Re: [zones-discuss] zoneadm confusion

2008-07-10 Thread Konstantin Gremliza




Thank you Dan! Also for the good hint to look at zone.c. I tried to add
some of the information into my picture.

I moved it to http://gremliza.net  for anyone who likes it.

Regards, 

Konstantin

This was my good old zone_state.d dtrace script:

#!/usr/sbin/dtrace -qs

BEGIN {
    z[0]="UNINITIALIZED";
    z[1]="READY";
    z[2]="BOOTING";
    z[3]="RUNNING";
    z[4]="SHUTTDING_DOWN";
    z[5]="EMPTY";
    z[6]="DOWN";
    z[7]="DYING";
    z[8]="DEAD";
    st=timestamp;
    printf("%14s %12s %3s %s\n", "TIME", "ZONE", "ID", "STATE");
}

proc:::exec
/ execname == "zoneadmd" / {
    self->exec = execname;
}

proc:::exec-success
/ self->exec == "zoneadmd" / {
    t=timestamp-st;
    printf("%10d.%03d", t/100, (t/1000)%1000 );
    printf(" EXEC: %s\n", curpsinfo->pr_psargs) ;
    self->exec = 0;
}

proc:::create
/ args[0]->pr_fname == "zsched" || args[0]->pr_fname == "init" / {
    t=timestamp-st;
    printf("%10d.%03d", t/100, (t/1000)%1000 );
    printf(" FORK: %3d %s[%d]\n", args[0]->pr_zoneid,
args[0]->pr_fname, args[0]->pr_pid) ;
}

proc:::exit
/ execname == "zsched" || execname == "init" / {
    t=timestamp-st;
    printf("%10d.%03d", t/100, (t/1000)%1000 );
    printf(" EXIT: %3d %s[%d]\n", curpsinfo->pr_zoneid,
execname, pid) ;
}


fbt:genunix:zone_status_set:entry {
    t=timestamp-st;
    printf("%10d.%03d", t/100, (t/1000)%1000 );
    printf("   %3d %12s %s\n", args[0]->zone_id,
stringof(args[0]->zone_name), z[args[1]]);
}



Dan Price schrieb:

  On Thu 10 Jul 2008 at 02:42AM, Konstantin Gremliza wrote:
  
  
   Ok.

   I wrote a dtrace script to monitor zone states. The resulting automata is
   in the attachment.
   In the state down, we should still have a zsched (ps), but we should not
   have any mounted filesystems, which is true (df).

  
  
Nicely done!  This is very well organized.

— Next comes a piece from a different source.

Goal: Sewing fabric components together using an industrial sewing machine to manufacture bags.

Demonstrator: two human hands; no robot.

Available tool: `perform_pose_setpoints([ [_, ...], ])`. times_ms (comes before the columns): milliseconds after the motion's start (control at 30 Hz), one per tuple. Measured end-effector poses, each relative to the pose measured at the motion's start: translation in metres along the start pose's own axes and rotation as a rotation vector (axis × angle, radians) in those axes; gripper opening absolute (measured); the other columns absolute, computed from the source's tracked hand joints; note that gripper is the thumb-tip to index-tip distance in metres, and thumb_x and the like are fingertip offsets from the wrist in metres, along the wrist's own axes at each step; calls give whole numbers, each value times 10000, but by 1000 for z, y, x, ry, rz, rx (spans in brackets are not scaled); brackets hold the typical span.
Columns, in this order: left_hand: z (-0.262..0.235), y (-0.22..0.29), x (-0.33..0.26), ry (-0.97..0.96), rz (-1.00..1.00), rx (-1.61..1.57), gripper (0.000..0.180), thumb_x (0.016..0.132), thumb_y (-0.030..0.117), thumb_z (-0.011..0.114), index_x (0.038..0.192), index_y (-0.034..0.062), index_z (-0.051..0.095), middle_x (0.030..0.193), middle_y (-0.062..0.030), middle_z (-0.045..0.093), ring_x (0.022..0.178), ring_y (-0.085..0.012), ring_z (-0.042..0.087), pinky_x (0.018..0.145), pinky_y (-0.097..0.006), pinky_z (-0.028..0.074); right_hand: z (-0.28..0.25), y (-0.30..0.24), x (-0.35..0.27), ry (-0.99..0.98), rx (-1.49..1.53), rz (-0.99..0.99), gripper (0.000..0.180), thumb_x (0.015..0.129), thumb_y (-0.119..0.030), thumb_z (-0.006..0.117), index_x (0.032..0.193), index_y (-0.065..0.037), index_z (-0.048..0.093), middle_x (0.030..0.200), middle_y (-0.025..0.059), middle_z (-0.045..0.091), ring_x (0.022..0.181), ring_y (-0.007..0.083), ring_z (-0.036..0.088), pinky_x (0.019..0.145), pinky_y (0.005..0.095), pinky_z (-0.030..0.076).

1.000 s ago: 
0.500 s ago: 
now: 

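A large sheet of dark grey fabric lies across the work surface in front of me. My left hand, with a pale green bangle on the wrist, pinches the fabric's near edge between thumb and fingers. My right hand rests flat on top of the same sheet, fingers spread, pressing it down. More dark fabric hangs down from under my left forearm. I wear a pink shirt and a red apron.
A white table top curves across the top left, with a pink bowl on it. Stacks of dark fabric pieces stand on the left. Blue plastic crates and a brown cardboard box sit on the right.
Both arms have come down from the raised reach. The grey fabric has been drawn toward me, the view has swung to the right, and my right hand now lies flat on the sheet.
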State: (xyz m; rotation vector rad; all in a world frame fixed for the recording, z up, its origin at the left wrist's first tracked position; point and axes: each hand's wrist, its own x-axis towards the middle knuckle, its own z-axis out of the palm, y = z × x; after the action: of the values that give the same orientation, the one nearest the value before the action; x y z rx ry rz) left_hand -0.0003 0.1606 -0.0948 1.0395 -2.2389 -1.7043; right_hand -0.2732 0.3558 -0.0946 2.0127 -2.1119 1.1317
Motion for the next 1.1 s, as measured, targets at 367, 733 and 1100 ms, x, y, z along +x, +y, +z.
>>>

There's more info on the different states in the big comment at
the top of:

http://src.opensolaris.org/source/xref/onnv/onnv-gate/usr/src/uts/common/os/zone.c

-dp

  




___
zones-discuss mailing list
zones-discuss@opensolaris.org

Re: [zones-discuss] zoneadm confusion

2008-07-09 Thread Dan Price
On Thu 10 Jul 2008 at 02:42AM, Konstantin Gremliza wrote:
>Ok.
> 
>I wrote a dtrace script to monitor zone states. The resulting automata is
>in the attachment.
>In the state down, we should still have a zsched (ps), but we should not
>have any mounted filesystems, which is true (df).

Nicely done!  This is very well organized.

There's more info on the different states in the big comment at
the top of:

http://src.opensolaris.org/source/xref/onnv/onnv-gate/usr/src/uts/common/os/zone.c

-dp

-- 
Daniel Price - Solaris Kernel Engineering - [EMAIL PROTECTED] - blogs.sun.com/dp
___
zones-discuss mailing list
zones-discuss@opensolaris.org


Re: [zones-discuss] zoneadm confusion

2008-07-09 Thread Martin Englund

On 9 jul 2008, at 21:42, Konstantin Gremliza wrote:

> I wrote a dtrace script to monitor zone states. The resulting  
> automata is in the attachment.
> In the state down, we should still have a zsched (ps), but we should  
> not have any mounted filesystems, which is true (df).
>
There is no zsched running in that zone and nothing is mounted either  
(apart from the zone root).

> Its quite correct that you cannot say
> zoneadm -z xxx boot
> when the zone is still down.
> Did you ever try
> zoneadm -z xxx halt
> ? If not, please do (this is my first tip).
>

I had tried that, and it hung.

Now that I tried the halt + boot again, it worked. I guess James  
suggestion might have been true, i.e. a stuck kernel thread.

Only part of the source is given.